**TASK PROMPT:** Look below for the line containing "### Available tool"; from there through the line containing "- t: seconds", both lines included, please set down each line exactly and nothing else.

------ RECORDS FOR THE TASK ------

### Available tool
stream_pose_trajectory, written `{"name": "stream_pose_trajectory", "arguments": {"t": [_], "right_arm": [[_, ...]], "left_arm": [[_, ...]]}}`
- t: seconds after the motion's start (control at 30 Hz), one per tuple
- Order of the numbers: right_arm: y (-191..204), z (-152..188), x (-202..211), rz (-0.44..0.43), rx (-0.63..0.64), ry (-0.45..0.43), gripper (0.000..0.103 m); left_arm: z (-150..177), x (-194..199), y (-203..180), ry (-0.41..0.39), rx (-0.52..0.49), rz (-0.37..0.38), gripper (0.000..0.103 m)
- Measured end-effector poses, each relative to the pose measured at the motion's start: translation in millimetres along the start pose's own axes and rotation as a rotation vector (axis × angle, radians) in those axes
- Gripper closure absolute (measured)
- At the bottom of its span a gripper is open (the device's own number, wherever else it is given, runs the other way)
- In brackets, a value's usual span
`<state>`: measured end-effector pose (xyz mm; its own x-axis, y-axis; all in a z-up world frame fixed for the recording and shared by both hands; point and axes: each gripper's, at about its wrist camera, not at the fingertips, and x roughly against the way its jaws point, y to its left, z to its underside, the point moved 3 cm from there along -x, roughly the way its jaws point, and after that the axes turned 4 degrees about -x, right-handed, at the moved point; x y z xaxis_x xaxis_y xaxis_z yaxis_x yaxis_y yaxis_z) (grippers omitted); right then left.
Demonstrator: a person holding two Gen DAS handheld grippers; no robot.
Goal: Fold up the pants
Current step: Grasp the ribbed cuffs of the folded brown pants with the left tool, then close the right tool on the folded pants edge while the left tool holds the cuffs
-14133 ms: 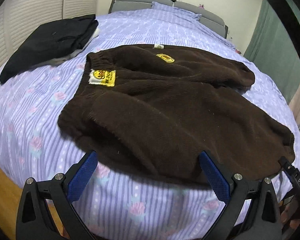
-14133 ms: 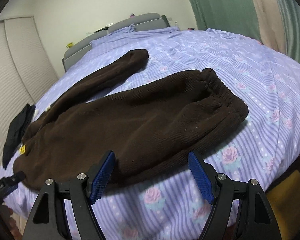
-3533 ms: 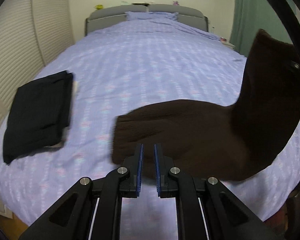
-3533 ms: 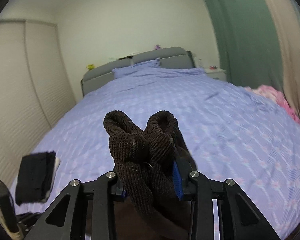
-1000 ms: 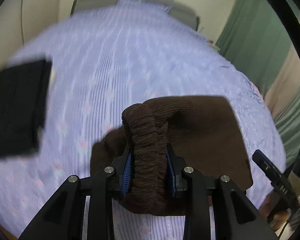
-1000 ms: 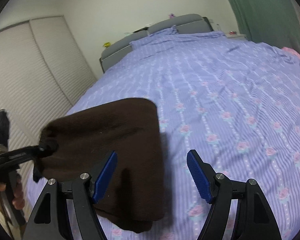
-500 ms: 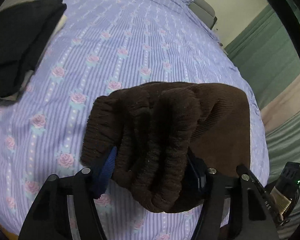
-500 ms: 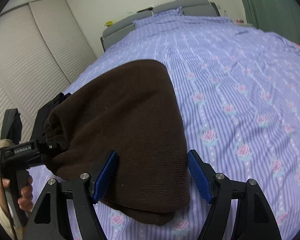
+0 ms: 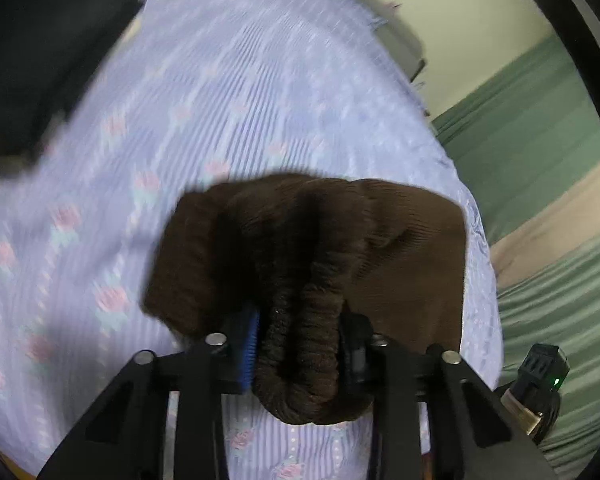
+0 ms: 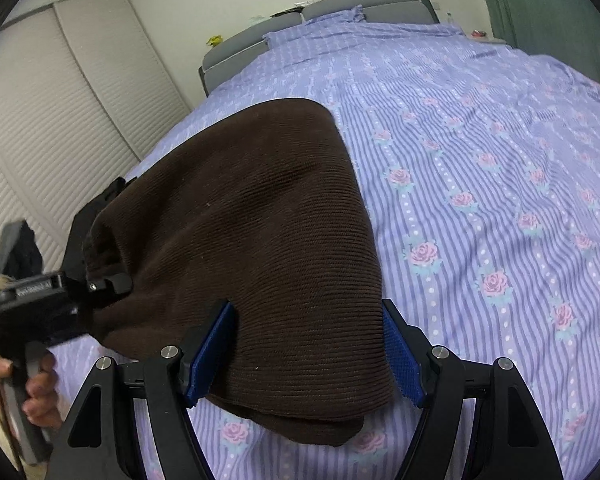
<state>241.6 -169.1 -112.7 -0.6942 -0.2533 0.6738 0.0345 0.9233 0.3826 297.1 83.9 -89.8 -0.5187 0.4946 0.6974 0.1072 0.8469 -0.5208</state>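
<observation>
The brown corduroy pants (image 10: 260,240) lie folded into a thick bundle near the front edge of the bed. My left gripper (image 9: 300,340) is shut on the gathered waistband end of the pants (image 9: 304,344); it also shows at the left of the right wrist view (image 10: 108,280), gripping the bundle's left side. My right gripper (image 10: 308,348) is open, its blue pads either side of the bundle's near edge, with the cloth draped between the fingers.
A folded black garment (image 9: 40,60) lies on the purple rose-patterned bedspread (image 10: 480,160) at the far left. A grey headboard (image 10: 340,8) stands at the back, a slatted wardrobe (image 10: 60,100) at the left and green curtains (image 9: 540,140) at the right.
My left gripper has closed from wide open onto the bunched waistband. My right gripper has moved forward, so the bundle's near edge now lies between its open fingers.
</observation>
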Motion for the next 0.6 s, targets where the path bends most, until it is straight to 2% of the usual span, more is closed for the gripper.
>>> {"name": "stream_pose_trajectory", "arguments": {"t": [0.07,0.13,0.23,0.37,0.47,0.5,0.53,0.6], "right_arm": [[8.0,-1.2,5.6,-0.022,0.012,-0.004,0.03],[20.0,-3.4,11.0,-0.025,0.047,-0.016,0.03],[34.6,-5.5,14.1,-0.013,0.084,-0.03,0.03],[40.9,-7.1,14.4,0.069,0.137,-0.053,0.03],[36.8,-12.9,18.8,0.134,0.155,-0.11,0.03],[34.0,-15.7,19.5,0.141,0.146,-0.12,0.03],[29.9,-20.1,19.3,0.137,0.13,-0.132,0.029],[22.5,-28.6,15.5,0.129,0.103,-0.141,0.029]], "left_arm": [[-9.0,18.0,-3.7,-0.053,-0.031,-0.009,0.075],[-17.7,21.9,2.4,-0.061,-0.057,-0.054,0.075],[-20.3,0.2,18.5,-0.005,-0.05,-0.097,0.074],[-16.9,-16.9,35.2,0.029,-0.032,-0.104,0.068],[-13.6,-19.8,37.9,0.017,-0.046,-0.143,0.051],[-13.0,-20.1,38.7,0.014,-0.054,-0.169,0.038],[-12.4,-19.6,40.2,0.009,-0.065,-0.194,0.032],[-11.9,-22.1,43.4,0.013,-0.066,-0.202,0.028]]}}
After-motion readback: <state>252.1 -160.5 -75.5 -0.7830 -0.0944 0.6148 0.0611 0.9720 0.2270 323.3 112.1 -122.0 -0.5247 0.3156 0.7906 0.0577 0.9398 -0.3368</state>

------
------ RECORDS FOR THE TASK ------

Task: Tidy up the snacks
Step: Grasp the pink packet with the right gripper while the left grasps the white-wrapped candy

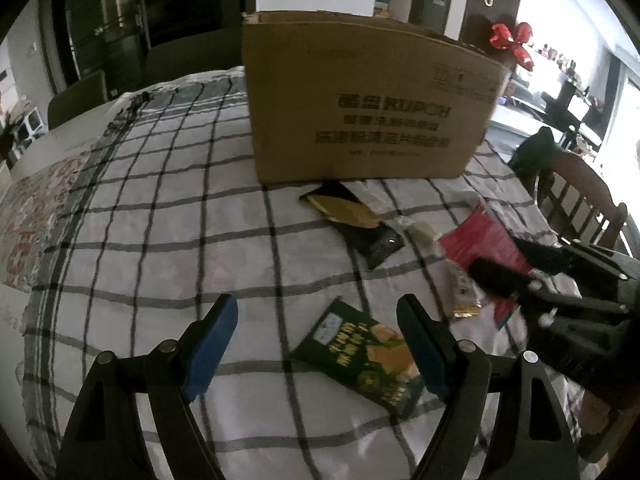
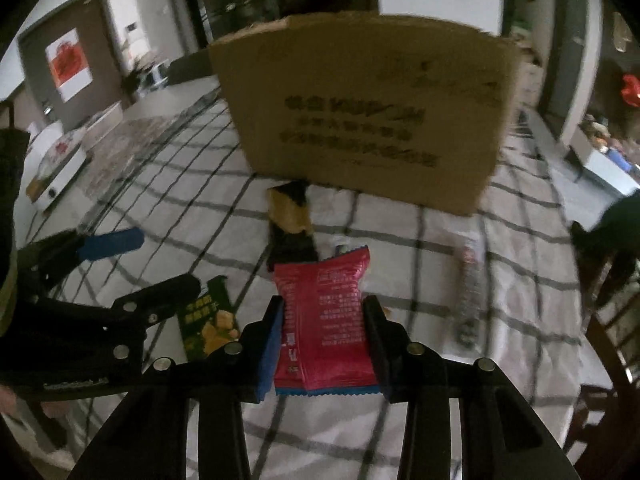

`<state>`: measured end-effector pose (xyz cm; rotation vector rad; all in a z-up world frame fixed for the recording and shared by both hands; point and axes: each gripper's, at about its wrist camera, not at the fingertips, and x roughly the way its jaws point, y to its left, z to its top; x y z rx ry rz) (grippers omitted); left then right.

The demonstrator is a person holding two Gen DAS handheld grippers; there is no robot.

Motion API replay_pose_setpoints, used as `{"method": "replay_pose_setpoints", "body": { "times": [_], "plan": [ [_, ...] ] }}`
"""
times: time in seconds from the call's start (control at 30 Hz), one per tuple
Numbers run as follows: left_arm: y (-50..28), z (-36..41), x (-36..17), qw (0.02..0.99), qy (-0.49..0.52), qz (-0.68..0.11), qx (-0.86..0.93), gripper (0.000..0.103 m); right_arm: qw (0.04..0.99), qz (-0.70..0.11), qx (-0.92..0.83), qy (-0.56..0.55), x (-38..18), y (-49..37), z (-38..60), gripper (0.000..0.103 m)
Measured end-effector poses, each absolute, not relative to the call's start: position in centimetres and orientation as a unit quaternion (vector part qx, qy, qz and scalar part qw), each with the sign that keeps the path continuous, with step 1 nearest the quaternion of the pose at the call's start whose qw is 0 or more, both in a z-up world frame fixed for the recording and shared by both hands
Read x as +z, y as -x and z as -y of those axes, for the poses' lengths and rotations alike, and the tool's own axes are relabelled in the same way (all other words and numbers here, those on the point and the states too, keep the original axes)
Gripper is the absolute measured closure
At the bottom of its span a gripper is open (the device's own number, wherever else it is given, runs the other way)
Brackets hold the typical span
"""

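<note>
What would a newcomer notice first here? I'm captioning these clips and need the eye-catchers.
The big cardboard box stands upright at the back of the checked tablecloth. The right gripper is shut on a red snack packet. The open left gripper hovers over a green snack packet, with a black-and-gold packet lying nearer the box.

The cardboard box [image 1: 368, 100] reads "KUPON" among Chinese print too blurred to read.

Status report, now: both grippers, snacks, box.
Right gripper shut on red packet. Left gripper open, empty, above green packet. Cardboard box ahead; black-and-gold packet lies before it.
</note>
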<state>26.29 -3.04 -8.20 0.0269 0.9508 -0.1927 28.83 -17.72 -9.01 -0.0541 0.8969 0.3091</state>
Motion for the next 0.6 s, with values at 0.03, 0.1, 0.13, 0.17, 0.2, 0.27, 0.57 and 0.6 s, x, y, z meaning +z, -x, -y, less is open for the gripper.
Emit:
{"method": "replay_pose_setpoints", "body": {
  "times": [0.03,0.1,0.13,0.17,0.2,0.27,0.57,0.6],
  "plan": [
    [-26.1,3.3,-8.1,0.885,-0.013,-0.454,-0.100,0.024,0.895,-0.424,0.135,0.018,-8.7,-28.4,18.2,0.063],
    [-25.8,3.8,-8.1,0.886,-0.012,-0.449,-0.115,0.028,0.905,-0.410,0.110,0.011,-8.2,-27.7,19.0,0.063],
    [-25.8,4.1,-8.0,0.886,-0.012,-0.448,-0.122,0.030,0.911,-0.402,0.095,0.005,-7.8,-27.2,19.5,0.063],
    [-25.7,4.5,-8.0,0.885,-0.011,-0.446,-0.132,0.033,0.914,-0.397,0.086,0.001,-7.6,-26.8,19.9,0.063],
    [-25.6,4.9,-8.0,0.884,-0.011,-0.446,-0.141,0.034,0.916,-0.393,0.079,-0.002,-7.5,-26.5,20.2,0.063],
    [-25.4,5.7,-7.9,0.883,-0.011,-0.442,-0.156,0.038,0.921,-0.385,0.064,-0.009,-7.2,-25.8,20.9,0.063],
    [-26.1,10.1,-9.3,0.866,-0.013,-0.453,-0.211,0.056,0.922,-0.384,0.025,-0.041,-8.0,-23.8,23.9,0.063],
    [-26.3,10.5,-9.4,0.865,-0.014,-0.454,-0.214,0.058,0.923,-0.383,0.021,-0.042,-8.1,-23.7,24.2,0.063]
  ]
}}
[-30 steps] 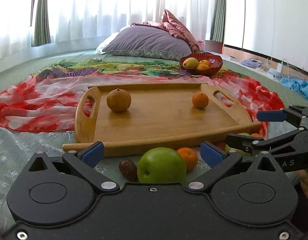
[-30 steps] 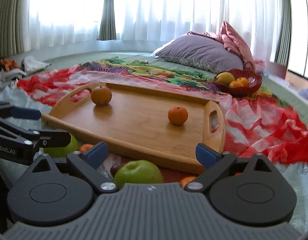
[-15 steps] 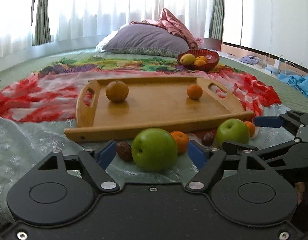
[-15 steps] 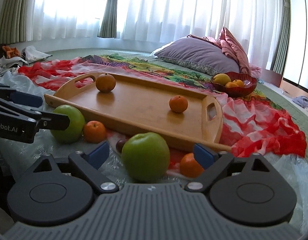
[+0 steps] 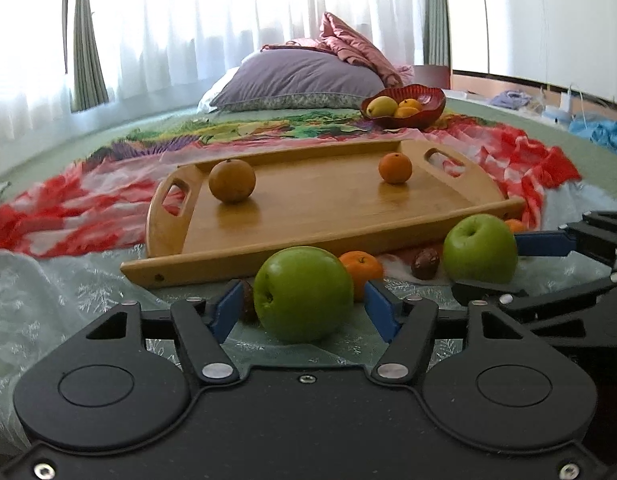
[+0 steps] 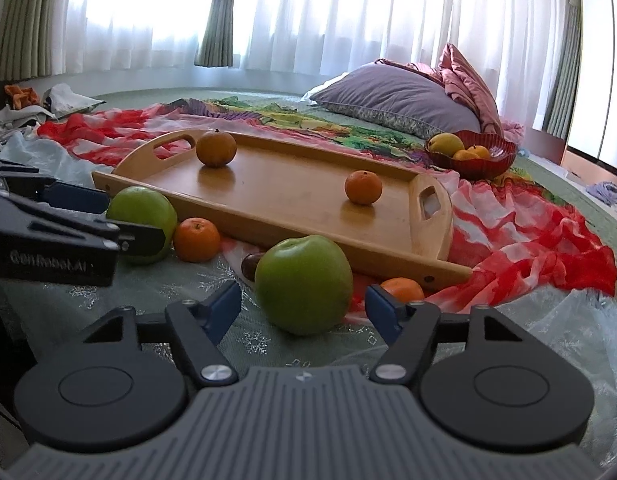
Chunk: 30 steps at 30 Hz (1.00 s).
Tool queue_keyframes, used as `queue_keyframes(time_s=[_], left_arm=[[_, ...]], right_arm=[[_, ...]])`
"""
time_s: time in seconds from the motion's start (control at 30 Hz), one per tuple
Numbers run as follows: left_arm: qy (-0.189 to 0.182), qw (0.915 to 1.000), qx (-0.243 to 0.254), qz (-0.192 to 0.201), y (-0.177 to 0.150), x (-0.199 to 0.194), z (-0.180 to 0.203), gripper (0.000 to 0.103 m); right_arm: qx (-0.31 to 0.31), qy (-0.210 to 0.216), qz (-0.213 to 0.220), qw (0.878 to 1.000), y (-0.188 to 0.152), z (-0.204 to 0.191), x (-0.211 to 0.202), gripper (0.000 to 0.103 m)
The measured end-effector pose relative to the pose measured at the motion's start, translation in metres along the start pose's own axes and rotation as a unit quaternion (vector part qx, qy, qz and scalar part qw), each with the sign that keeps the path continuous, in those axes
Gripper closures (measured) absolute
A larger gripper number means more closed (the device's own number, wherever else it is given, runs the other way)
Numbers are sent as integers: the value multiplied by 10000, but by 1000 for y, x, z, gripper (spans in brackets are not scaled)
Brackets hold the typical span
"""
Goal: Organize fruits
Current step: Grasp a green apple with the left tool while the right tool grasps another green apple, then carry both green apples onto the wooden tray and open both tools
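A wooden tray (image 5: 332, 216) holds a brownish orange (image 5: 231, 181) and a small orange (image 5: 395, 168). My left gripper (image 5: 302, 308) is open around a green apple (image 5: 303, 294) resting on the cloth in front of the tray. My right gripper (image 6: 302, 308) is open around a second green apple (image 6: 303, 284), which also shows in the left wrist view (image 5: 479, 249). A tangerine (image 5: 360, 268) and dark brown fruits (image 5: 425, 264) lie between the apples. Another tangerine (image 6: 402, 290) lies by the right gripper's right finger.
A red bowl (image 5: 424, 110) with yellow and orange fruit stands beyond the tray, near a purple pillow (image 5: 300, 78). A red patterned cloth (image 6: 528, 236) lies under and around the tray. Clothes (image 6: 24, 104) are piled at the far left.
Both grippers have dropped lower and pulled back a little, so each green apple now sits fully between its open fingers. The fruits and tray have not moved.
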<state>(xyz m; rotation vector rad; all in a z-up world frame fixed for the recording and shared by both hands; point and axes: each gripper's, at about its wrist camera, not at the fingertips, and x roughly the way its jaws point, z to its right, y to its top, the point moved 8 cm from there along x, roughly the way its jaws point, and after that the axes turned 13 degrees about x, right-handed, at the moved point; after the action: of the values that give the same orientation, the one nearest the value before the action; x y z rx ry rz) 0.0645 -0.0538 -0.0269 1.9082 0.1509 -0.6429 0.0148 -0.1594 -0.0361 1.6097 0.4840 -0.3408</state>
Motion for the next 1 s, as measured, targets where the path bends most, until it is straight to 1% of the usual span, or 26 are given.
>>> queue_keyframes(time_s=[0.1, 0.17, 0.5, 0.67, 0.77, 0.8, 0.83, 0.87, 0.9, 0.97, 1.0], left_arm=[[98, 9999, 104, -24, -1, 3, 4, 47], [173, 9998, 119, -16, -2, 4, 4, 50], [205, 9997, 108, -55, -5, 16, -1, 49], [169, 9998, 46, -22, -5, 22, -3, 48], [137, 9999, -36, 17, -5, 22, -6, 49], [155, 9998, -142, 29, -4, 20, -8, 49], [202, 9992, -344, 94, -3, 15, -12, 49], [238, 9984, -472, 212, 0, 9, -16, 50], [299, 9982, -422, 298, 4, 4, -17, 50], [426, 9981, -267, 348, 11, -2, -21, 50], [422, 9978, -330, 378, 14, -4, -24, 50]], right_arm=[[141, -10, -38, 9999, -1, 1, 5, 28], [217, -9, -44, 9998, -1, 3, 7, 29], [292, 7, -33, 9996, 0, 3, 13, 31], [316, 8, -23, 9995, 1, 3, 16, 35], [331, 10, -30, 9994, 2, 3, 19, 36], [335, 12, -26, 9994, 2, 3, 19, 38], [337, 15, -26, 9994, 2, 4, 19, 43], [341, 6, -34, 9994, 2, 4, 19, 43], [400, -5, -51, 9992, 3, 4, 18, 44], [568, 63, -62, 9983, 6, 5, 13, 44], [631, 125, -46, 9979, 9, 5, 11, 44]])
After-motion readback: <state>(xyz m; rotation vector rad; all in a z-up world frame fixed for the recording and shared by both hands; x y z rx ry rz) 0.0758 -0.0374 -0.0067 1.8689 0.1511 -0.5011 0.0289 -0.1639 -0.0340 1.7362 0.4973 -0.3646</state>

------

**EXPECTED ANSWER:**
### Available tool
stream_pose_trajectory, written `{"name": "stream_pose_trajectory", "arguments": {"t": [_], "right_arm": [[_, ...]], "left_arm": [[_, ...]]}}`
- t: seconds after the motion's start (control at 30 Hz), one per tuple

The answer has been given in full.